Ketiga—dan yang paling menyayat rasa keadilan—adalah anggapan bahwa hukum itu “tajam ke bawah, tumpul ke atas.” Kita terlalu sering disuguhi drama di mana pencuri sandal atau nenek pencuri kakao diseret ke meja hijau tanpa ampun, sementara pelaku kejahatan kerah putih atau korporasi besar bisa melenggang bebas atau mendapat perlakuan istimewa.


Tiga wajah kelam hukum ini bukan sekadar keluhan di warung kopi, melainkan cerminan dari disfungsi sistem hukum acara pidana kita yang sudah berusia lebih dari empat dekade.

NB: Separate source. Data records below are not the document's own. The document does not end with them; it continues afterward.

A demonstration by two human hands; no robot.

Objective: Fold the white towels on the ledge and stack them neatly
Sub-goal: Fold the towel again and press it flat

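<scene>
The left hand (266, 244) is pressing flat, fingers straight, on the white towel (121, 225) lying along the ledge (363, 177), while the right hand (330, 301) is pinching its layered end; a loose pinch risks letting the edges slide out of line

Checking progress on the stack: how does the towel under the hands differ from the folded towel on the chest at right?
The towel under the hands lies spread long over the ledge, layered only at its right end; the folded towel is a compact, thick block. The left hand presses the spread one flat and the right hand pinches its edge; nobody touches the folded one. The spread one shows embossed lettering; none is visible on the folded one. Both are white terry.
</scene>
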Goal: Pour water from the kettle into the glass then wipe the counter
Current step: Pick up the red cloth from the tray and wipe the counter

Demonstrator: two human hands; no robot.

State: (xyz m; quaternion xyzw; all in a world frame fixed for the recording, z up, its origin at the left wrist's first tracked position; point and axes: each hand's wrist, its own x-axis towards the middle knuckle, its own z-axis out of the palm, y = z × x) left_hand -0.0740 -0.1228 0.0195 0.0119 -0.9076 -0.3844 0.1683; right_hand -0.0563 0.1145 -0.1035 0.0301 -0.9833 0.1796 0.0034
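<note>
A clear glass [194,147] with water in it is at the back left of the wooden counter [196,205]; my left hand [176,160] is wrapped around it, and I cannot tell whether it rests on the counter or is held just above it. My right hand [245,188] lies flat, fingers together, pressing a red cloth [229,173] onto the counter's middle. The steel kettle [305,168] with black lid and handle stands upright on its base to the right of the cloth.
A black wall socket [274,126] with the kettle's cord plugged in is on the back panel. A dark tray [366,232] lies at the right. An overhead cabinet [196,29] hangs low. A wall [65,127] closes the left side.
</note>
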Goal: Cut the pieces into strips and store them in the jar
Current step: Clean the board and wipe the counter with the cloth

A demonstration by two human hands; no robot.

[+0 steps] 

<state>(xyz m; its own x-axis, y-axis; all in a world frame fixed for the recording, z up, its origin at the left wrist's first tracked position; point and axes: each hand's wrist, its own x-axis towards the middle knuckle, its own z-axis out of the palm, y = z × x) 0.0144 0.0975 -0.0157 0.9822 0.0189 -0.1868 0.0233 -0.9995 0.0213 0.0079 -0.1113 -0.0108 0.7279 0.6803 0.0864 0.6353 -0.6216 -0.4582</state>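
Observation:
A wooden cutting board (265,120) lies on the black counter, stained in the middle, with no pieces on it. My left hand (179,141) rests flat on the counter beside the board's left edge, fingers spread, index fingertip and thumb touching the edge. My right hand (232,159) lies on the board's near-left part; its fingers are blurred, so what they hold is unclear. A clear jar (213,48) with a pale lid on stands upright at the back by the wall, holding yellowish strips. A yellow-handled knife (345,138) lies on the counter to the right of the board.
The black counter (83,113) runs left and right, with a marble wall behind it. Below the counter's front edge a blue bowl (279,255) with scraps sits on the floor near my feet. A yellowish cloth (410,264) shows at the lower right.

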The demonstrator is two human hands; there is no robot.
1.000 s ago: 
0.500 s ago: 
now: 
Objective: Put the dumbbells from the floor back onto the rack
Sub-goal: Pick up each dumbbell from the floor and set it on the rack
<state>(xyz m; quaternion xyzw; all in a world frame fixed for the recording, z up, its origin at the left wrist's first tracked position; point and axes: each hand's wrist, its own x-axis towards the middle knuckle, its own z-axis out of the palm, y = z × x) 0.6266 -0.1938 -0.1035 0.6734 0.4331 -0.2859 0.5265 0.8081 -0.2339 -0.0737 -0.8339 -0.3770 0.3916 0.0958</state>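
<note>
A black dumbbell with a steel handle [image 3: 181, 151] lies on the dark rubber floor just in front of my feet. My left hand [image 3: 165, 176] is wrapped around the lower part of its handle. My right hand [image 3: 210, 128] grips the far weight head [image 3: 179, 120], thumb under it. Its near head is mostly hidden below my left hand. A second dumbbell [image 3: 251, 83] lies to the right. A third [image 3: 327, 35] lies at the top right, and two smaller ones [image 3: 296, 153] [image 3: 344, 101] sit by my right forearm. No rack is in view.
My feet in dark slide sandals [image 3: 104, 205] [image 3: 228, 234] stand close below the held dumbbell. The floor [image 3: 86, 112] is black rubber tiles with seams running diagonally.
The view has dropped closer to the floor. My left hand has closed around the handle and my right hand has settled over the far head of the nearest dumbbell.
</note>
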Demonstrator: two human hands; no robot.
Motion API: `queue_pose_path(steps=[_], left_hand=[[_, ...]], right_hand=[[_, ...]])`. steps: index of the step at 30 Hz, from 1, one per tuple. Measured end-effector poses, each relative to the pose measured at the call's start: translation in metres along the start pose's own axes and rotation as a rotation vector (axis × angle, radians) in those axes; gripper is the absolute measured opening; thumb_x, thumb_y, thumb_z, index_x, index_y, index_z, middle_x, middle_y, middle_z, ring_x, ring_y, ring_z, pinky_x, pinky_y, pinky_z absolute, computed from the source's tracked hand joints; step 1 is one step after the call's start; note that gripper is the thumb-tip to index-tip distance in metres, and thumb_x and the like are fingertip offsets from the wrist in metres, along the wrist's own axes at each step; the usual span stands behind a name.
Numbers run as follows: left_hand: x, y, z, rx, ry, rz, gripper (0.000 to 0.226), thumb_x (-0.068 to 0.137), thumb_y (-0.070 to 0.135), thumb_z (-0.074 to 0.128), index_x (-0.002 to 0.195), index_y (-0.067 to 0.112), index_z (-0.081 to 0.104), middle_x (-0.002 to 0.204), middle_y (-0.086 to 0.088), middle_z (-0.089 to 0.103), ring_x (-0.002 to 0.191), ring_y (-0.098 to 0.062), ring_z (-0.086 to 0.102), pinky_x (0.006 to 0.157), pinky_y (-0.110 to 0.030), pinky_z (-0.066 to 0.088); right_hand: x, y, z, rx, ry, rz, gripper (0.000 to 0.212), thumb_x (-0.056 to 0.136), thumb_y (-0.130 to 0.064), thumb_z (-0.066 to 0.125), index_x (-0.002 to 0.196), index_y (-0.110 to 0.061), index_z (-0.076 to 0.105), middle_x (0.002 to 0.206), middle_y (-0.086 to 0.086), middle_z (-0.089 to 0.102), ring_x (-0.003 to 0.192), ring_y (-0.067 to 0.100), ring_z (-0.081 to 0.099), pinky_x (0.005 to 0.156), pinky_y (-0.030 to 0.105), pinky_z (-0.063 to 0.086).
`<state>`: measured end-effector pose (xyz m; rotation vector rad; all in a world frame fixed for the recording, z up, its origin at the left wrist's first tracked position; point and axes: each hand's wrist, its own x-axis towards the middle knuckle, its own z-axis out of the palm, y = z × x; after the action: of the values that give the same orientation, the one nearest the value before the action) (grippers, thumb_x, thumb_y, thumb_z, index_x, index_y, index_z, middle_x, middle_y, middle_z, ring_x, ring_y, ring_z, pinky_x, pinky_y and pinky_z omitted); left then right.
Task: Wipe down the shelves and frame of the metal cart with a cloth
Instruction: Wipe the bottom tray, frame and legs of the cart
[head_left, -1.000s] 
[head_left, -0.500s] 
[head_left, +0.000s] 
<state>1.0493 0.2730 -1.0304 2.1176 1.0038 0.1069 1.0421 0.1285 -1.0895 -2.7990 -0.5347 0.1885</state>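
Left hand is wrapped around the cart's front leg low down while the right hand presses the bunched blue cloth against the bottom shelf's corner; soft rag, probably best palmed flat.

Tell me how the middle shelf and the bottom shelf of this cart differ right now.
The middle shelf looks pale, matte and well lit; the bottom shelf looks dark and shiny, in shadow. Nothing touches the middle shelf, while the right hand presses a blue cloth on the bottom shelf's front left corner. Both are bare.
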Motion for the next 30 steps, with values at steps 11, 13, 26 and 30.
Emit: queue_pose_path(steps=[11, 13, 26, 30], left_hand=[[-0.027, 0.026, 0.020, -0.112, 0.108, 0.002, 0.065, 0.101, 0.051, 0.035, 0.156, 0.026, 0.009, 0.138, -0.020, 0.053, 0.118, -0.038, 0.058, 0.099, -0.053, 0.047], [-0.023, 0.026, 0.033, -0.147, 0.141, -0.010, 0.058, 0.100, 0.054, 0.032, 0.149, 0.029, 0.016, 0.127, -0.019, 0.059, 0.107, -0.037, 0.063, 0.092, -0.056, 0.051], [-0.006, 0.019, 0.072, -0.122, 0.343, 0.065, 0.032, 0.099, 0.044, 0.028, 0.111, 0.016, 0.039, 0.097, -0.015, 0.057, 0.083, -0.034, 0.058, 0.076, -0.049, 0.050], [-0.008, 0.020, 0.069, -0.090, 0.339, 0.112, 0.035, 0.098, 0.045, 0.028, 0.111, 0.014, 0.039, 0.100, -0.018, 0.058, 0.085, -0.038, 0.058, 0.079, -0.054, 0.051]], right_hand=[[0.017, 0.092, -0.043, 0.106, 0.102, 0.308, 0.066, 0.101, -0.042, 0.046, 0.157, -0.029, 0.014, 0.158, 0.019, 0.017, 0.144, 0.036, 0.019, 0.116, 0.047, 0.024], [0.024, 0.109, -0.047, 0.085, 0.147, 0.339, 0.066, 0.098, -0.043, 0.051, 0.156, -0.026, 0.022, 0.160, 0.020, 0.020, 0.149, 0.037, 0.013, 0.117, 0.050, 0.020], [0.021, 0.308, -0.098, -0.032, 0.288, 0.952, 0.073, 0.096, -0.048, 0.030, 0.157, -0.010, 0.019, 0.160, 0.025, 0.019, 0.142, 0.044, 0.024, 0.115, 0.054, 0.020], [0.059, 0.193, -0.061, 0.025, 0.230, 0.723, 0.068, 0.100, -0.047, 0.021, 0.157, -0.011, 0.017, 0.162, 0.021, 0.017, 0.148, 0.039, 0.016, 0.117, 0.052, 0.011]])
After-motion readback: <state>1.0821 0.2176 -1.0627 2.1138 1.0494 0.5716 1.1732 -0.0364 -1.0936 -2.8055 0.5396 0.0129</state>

Kini, harapan untuk meruntuhkan stigma tersebut muncul melalui KUHAP 2026 yang sudah disepakati pemerintah dan parlemen.
Undang-undang yang baru saja disahkan ini bukan sekadar revisi teknis, melainkan sebuah upaya radikal untuk mengubah paradigma penegakan hukum.


Namun, pertanyaannya adalah: apakah pasal-pasal dalam regulasi anyar ini benar-benar mampu menjadi antitesis dari ketiga penyakit kronis tersebut, ataukah hanya sekadar gincu reformasi yang tetap menyimpan celah ketidakadilan?


Memutus Rantai Pungli
Jawaban atas ketakutan masyarakat mengenai biaya perkara yang mahal sebenarnya telah dijawab dengan cukup tegas dalam KUHAP 2026 ini. Jika selama ini pelapor takut dimintai “uang bensin” atau biaya operasional penyidikan, KUHAP 2026 secara eksplisit menutup celah tersebut.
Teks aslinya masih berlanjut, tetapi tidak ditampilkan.